Pentaho 5
This post is about installing the tools that were published on november 19th, 2013 on Sourceforge, that is version 5.0 and above. Installing a Database that can hold your data permanently and the Pentaho desktop tools and BI web server.
Future posts will be about creating a replica of the demo data on a permanent database that can hold your data, customize the apperance of web server, add notes on the new repository and articles about each Pentaho tool. They will be added through 2014 and the index of the series will be updated as work is done.
Open Source Software
You will download and install:
- Java Development Kit
- MySql Database and MySql Dashboard
- Pentaho Tools:
- The ETL or Data Integration. A stand alone app that can be used to access data on diferent formats and systems, process and distribute it to the apropiate people. You can schedule its excecution with the web server or use it as a datasource it with the report designer.

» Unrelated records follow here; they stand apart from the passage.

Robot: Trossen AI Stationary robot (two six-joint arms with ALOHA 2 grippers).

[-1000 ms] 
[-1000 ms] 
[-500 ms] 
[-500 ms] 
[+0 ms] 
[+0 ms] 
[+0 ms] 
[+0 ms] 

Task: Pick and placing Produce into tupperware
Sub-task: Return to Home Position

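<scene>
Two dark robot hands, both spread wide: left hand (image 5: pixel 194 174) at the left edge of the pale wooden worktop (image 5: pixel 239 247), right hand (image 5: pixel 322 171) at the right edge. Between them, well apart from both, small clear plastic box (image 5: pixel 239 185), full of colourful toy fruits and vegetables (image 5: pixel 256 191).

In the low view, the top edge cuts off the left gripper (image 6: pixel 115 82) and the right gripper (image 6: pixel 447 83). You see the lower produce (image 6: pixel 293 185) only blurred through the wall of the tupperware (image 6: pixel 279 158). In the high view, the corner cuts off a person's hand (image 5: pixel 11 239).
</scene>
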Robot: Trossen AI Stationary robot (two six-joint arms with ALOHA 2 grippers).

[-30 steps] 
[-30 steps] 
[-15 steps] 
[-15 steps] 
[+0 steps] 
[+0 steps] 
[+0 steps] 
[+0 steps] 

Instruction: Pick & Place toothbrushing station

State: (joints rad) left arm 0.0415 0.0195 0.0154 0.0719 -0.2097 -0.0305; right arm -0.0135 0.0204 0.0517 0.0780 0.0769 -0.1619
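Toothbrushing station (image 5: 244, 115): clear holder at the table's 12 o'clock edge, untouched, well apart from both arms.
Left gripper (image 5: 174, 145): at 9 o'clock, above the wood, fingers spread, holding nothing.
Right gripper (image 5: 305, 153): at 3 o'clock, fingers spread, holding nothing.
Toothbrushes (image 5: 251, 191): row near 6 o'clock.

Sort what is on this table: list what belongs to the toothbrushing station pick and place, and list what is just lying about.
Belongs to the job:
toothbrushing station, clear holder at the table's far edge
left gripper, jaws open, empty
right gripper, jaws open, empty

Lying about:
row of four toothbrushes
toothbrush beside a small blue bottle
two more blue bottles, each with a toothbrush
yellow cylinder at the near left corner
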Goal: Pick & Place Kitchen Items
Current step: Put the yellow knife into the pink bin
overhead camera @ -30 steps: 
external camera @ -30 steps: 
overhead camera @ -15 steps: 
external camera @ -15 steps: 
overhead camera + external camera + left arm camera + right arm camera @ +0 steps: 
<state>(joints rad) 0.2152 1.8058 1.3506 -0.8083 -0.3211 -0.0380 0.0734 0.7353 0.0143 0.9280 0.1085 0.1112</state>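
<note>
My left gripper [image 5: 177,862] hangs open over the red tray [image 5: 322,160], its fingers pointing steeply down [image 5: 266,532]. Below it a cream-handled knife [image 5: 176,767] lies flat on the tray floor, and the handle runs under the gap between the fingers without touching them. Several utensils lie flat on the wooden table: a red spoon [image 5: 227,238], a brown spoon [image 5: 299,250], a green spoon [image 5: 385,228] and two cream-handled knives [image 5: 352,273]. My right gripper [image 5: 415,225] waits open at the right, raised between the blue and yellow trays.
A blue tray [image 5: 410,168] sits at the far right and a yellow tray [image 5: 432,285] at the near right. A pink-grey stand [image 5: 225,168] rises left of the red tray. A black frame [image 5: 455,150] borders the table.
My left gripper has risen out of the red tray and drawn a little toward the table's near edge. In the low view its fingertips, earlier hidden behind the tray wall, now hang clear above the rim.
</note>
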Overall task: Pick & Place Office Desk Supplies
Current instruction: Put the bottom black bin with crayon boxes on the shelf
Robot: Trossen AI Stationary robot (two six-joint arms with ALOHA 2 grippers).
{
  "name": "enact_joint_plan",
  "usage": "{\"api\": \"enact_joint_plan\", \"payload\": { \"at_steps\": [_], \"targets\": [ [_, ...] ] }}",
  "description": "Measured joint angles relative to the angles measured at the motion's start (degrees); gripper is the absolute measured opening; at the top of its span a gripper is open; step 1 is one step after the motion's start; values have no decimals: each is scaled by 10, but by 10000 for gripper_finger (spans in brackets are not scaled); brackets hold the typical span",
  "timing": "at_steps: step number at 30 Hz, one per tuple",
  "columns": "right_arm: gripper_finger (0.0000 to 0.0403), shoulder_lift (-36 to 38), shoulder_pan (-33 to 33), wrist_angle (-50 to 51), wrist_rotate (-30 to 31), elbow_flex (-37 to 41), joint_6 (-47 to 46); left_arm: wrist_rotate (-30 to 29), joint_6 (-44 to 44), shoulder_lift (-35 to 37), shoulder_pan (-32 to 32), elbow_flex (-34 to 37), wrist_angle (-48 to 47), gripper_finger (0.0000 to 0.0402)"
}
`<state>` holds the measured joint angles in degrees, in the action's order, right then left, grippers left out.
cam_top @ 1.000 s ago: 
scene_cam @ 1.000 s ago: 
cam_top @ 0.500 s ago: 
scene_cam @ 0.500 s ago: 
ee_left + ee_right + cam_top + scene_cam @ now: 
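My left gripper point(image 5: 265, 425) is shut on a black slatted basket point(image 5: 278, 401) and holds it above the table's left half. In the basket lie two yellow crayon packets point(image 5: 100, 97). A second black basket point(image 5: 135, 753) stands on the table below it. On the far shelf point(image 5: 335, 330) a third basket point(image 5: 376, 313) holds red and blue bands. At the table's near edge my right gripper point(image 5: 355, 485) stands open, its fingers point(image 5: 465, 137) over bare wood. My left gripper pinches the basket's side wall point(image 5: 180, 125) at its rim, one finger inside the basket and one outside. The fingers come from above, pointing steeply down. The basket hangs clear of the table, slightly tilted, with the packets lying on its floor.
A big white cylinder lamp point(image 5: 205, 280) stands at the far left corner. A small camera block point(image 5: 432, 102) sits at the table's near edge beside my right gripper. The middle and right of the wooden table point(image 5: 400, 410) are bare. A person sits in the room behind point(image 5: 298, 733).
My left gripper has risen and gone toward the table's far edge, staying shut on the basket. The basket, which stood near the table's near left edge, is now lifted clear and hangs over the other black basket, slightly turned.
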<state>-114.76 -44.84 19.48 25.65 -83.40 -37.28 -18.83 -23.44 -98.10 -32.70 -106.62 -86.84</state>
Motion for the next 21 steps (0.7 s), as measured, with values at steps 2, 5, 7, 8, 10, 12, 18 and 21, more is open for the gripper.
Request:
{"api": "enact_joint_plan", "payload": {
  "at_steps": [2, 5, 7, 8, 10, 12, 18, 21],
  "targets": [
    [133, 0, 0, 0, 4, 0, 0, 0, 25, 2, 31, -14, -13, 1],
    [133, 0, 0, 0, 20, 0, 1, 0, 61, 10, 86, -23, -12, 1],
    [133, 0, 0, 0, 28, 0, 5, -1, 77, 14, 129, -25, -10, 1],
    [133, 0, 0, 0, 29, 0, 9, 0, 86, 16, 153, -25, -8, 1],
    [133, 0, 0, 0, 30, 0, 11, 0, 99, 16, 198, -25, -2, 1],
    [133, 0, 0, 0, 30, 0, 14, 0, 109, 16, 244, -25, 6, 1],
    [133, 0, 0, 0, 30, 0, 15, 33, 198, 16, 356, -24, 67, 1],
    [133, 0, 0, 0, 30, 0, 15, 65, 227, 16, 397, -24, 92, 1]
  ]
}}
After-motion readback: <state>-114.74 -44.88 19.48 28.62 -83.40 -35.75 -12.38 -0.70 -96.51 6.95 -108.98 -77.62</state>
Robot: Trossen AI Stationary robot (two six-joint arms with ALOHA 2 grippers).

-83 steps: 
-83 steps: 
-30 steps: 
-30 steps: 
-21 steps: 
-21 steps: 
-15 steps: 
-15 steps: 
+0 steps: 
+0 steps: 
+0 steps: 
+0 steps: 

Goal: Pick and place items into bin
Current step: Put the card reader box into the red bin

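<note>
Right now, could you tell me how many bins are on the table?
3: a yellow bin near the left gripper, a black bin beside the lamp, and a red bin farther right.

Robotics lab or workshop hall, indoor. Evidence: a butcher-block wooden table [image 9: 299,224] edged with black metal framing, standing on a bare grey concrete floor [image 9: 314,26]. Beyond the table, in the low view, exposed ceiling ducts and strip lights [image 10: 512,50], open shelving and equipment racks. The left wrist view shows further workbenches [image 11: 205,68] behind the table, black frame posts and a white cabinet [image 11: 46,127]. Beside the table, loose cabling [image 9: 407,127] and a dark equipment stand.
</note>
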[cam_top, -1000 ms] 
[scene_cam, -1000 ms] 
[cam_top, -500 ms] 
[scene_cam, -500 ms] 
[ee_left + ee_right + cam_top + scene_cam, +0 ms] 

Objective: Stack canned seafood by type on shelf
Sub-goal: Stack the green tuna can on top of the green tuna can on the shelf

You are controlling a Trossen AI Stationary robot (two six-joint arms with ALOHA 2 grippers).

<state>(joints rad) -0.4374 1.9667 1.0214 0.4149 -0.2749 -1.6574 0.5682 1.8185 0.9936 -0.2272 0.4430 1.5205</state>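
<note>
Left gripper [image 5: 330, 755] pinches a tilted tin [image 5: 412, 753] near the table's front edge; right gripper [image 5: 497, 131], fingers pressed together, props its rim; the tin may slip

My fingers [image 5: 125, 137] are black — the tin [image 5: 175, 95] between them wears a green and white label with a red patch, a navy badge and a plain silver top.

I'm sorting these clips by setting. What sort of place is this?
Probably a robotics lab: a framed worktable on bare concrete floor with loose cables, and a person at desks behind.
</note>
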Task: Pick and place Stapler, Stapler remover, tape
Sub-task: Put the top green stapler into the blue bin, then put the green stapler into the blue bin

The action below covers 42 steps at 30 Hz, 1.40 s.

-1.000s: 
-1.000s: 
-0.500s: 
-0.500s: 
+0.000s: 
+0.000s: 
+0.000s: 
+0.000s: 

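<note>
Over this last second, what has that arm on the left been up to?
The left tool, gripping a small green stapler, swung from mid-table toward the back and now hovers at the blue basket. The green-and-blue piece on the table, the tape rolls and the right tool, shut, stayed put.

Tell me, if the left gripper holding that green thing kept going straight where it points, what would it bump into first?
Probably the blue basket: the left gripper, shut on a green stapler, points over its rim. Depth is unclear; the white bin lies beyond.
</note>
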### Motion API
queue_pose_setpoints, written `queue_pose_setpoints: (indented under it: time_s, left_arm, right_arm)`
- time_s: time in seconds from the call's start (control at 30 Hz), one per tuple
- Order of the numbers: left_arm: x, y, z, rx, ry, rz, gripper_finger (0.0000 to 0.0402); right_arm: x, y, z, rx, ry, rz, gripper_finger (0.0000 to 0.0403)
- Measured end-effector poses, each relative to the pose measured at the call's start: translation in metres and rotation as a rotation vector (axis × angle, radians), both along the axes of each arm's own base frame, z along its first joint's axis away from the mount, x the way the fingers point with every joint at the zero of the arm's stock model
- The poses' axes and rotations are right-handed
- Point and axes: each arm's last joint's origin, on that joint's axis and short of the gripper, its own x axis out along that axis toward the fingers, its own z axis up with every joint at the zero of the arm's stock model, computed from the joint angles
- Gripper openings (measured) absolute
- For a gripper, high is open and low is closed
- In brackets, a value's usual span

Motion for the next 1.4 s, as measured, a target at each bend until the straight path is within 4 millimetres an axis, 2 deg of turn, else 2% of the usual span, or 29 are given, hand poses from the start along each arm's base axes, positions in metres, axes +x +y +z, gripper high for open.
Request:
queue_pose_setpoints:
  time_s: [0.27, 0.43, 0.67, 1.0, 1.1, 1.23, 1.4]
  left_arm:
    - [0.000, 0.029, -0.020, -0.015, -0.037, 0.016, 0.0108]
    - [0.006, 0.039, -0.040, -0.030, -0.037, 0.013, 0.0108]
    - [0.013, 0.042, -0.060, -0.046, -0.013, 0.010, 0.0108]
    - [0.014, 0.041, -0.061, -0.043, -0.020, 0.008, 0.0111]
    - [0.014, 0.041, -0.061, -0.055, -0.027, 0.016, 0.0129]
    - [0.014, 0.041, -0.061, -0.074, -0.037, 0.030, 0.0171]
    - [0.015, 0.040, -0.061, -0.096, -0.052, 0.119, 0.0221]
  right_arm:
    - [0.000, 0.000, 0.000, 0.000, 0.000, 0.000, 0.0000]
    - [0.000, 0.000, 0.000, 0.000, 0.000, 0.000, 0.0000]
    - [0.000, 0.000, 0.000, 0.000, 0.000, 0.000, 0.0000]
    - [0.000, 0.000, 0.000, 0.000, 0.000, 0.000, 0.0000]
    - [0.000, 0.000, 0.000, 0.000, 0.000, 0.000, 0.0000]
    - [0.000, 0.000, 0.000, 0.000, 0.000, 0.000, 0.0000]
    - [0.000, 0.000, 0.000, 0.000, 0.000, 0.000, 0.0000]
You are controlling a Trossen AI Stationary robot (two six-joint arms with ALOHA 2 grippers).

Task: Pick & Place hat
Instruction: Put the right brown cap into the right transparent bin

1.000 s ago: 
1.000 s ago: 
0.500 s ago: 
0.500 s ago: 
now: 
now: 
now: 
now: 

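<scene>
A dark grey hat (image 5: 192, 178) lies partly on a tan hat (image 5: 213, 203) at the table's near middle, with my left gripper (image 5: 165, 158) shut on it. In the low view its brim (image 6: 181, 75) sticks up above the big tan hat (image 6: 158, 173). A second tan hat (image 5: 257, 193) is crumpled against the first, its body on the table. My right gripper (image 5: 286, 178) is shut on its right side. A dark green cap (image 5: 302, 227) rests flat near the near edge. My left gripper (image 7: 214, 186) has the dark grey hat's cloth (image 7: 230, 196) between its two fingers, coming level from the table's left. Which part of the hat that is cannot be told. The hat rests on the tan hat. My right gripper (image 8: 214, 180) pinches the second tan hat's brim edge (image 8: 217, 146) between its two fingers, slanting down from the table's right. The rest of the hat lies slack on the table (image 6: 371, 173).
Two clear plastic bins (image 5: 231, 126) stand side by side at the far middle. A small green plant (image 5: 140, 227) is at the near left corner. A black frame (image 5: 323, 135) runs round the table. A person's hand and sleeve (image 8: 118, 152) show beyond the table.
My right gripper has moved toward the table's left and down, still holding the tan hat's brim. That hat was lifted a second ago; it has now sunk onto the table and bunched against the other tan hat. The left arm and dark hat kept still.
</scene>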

- Report Designer, a desktop banded report builder that let you ask for parameters and present your reports on web, excel or pdf.
- Metadata Editor A desktop modeler tool that lets you build a meta-model of your data to make easier to your users to navigate it and you to control their access to it.
- BI Server, a Tomcat Web Server preconfigured with users, demo data and the pentaho integrated projects.
Java SDK Installation
Use the 32 or 64 bit java version that corresponds to your operating system. To find out which OS version is on your computer:
- On linux: Open a terminal (launcher->Type Terminal, click on it), type on the command prompt:
uname -m
If the answer is i686 you have 32 bits. - On windows: Click on Start -> Right Click on Equipment. Select properties. Look up the OS information in the window.
ON Linux
If you know how about user administration, create and use a pentaho user and a pentaho group to install the software, if not, your current user will do.
- On Ubuntu:
Open the ‘Ubuntu Software Center’ (type it on unity search). On the search box type:
Executable java OpenJDK 7
click on its install button. - On any linux box:
In a Terminal, type three commands:sudo add-apt-repository ppa:webupd8team/java sudo apt-get update sudo apt-get install oracle-java7-installer
In version 5.0 the scripts (bat & sh) looks for a PENTAHO_JAVA_HOME variable, so add it yo your profile. Please be carefull this is a configuration file.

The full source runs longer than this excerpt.